Last updated on: May 25, 2023, 05:51h.
UPDATE: A bill which would pave the way for online sports betting barely got the required number of votes on Thursday in the Texas House. HJR 102 received slightly more than the two-thirds required “yes” votes. The tally in the final vote was 101-to-42. Rice University professor Mark P. Jones told Casino.org the bill will head now to the Texas Senate. “It is virtually assured of never making it out of committee, let alone to a floor vote,” Jones predicted about Senate action. “But this is the most progress a piece of gambling legislation has made in the Texas Legislature in more than 20 years.”
EARLIER: An overwhelming majority of Texas House members on Wednesday gave initial approval for expanded gaming in the state. But several more representatives must throw their support behind the legislation in a final vote for the proposals to reach the state Senate.
One of the bills, House Joint Resolution (HJR) 155, which permits the opening of several destination casinos, was supported by 92 representatives on Wednesday. Fifty-one House members opposed it.
The bill needs at least 100 favorable votes (two-thirds of the body) from the 150-member House at its second vote, likely to be held on Thursday. If the total falls short of 100, the legislation won’t be forwarded to the Senate.
Wednesday’s opponents included a coalition of progressive Democrats and conservative Republicans, according to Rice University political science professor Mark P. Jones.
Several Republicans who voted against the legislation highlighted the social consequences that commercial casinos would cause in Texas, Jones said. These include the risk of more human trafficking, spousal abuse, personal bankruptcy, child abandonment, and job absenteeism.
Some Republican opponents also objected to the “outsized role” of Las Vegas Sands (LVS), which has been lobbying heavily in favor of the bill, Jones told Casino.org. Opponents also raised LVS’ “ties to the Chinese government due to its casino operations in Macau,” Jones added.
Democrats who opposed the bill claimed it had the interests of large out-of-state corporations “in mind, rather than that of average Texans,” Jones said. There is a constitutional cap on the revenue the state would receive from gambling, and no requirements for unionized labor and minority-owned businesses during the construction of the casinos, and at the casinos, after they open, Jones said.

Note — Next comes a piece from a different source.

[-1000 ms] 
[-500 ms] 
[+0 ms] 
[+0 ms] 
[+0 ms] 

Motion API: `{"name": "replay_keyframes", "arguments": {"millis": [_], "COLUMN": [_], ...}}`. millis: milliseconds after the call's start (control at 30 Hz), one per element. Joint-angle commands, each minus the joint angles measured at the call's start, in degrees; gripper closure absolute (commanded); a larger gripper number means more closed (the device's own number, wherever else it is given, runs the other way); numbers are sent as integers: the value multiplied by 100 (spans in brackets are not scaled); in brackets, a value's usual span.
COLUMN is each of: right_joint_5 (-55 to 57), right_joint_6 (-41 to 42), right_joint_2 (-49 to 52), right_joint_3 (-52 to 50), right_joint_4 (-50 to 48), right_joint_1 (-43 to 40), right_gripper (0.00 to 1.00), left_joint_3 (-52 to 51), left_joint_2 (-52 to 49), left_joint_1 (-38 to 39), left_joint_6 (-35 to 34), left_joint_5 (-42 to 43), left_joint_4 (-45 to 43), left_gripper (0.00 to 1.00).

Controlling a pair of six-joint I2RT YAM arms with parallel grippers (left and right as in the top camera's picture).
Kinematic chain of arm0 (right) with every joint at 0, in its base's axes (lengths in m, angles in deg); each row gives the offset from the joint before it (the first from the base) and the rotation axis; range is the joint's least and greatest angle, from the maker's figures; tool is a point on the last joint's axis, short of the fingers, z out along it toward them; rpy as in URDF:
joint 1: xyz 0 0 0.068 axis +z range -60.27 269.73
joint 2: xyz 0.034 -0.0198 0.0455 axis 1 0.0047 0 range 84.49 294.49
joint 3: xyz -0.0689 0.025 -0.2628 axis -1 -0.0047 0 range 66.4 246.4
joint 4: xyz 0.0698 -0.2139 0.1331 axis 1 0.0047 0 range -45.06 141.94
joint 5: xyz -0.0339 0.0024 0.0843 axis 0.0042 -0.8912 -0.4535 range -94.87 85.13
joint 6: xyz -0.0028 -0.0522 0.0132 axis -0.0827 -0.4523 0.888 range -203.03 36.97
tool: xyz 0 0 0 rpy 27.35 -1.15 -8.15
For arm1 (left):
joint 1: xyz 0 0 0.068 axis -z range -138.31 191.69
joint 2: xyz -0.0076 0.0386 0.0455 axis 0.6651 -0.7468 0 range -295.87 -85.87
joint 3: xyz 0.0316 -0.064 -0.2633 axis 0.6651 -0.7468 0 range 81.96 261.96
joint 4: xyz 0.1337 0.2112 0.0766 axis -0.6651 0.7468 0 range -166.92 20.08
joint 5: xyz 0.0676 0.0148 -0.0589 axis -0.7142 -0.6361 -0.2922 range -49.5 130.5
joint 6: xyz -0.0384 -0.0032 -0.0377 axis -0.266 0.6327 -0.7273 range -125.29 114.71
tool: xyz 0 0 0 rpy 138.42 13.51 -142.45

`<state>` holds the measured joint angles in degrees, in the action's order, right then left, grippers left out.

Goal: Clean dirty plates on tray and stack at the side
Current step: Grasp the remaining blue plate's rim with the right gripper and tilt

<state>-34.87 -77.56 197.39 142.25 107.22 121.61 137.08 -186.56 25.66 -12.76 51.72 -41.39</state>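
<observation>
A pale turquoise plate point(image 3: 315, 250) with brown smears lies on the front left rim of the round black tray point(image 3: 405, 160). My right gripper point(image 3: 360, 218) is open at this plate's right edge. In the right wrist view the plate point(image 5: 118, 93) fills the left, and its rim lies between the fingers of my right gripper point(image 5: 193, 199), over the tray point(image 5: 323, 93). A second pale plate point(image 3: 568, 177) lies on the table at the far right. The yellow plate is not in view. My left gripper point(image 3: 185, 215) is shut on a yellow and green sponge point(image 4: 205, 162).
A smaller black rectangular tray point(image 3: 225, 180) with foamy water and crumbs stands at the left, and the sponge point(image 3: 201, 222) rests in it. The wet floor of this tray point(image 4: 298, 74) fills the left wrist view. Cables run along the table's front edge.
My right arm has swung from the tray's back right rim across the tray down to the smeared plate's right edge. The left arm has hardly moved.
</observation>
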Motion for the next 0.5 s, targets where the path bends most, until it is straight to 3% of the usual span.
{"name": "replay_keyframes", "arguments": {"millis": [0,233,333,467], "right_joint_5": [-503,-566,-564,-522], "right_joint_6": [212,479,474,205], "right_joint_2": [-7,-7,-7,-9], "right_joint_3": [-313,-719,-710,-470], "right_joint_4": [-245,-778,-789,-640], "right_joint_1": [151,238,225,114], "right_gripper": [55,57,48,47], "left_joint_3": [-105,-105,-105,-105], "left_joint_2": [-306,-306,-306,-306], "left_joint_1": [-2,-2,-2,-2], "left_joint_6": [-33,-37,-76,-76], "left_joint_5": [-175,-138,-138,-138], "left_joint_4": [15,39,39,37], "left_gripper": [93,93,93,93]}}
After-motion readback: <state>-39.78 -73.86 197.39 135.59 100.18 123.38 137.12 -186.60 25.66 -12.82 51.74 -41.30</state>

More opposition came because the Kickapoo Traditional Tribe of Texas has warned its Lucky Eagle Casino in Eagle Pass would be hurt by the presence of commercial casinos.

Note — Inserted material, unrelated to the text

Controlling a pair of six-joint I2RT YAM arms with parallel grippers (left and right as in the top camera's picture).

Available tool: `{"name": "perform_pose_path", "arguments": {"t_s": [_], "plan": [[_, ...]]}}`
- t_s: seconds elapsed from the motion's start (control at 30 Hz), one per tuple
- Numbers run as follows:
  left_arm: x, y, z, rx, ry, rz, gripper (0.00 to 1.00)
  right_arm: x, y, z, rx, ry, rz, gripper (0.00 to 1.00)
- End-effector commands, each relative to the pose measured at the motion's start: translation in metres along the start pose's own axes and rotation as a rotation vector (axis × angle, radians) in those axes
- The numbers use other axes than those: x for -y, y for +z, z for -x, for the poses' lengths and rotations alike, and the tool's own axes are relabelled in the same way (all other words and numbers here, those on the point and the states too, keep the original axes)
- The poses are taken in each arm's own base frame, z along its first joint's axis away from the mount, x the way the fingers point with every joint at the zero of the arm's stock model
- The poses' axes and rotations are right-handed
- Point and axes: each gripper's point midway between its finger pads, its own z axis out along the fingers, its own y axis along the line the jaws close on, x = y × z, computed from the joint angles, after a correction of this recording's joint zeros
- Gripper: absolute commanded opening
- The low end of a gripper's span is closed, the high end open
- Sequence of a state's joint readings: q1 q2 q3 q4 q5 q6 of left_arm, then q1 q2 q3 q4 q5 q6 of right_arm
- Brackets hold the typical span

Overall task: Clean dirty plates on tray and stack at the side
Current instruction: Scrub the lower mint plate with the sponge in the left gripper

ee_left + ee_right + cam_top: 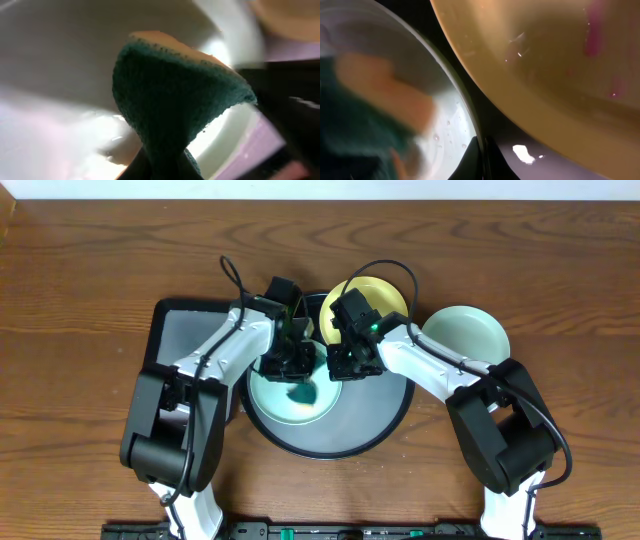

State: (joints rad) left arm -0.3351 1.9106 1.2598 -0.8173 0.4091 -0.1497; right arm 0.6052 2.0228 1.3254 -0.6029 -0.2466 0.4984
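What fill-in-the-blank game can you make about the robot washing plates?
The left gripper holds a green ____.
The sponge rubs the near plate, coloured ____.
The far plate is coloured ____.
The right plate sits off the tray, on the ____.
Missing words: sponge; green; yellow; table.

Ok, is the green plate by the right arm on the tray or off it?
Off. That green plate rests on the wooden table, outside the rim of the black tray.
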Motion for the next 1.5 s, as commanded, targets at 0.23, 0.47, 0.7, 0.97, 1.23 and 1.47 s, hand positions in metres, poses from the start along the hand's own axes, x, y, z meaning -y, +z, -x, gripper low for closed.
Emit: {"name": "perform_pose_path", "arguments": {"t_s": [0.23, 0.47, 0.7, 0.97, 1.23, 1.47], "plan": [[-0.072, -0.015, 0.029, 0.201, -0.247, 0.409, 0.07, 0.007, 0.008, -0.001, -0.011, 0.025, -0.023, 0.01], [-0.097, -0.027, 0.005, 0.178, -0.396, 0.564, 0.08, 0.007, 0.008, -0.001, -0.010, 0.025, -0.022, 0.01], [0.007, 0.001, -0.021, -0.091, -0.001, -0.056, 0.08, 0.007, 0.008, -0.001, -0.010, 0.025, -0.022, 0.01], [-0.009, 0.002, 0.012, 0.051, -0.043, 0.045, 0.07, 0.007, 0.008, -0.001, -0.010, 0.025, -0.022, 0.01], [-0.101, -0.032, 0.032, 0.307, -0.407, 0.575, 0.08, 0.007, 0.008, -0.001, -0.010, 0.025, -0.022, 0.01], [-0.065, -0.010, -0.001, 0.072, -0.288, 0.370, 0.08, 0.007, 0.008, -0.001, -0.010, 0.025, -0.022, 0.01]]}}
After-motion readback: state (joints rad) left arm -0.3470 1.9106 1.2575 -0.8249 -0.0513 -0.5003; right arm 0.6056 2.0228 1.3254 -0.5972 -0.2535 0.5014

Rep. Matt Shaheen (R-Plano), was among the most vocal opponents to HJR 155.
“This bill is not going anywhere,” Shaheen predicted in published comments on Wednesday. “The Senate has not even given this a hearing. This is dead.”
Online Sports Betting Bill
A companion bill for online sports betting, HJR 102, also received initial House approval on Wednesday.

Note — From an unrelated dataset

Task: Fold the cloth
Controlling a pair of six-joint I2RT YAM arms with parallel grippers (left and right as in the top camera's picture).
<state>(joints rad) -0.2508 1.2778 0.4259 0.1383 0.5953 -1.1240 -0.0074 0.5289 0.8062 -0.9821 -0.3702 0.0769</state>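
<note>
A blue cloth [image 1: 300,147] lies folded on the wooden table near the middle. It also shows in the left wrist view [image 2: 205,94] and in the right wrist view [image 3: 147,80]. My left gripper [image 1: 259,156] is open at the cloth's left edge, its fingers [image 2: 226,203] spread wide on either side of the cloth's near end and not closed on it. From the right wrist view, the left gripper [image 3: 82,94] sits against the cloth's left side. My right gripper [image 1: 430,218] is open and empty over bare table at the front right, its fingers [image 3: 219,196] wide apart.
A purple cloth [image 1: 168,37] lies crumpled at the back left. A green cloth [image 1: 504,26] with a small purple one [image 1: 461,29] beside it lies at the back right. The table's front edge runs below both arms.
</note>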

The vote was 97-to-44, but that bill will also need 100 or more “yes” votes at the second House vote in order for the legislation to head to the Senate.
HJR 102 also faced bipartisan opposition. Seven Democrats and 37 Republicans in the House voted against it.
“This is another bill that is dead on arrival in the Senate,” Jones predicted.
One of the bill’s key supporters, Rep. Jeff Leach (R-Plano), remains hopeful the legislation will get an additional three or more votes in favor to reach the 100-vote threshold during the upcoming second vote, and then make it to the Senate.
Patrick Leads Senate Opposition
The outlook in the Senate for both bills is predicted to be dismal.
Lt. Gov. Dan Patrick (R), who presides over the Senate, remains opposed to the legislation.
Since the lieutenant governor has not said anything about changing his mind, regardless of what happens in the House, I believe casino gambling and online gambling are DOA in the Senate,” Jones said.
There is also a pressing deadline for the Senate to hold a possible vote. The regular legislative session ends in less than three weeks, on May 29.
If both two-thirds of the House and Senate approve the bills, the proposals would head to a November 2023 statewide referendum where residents would cast their votes.
Public opinion polls suggest that a majority of Texas voters would support expanded gambling in the state.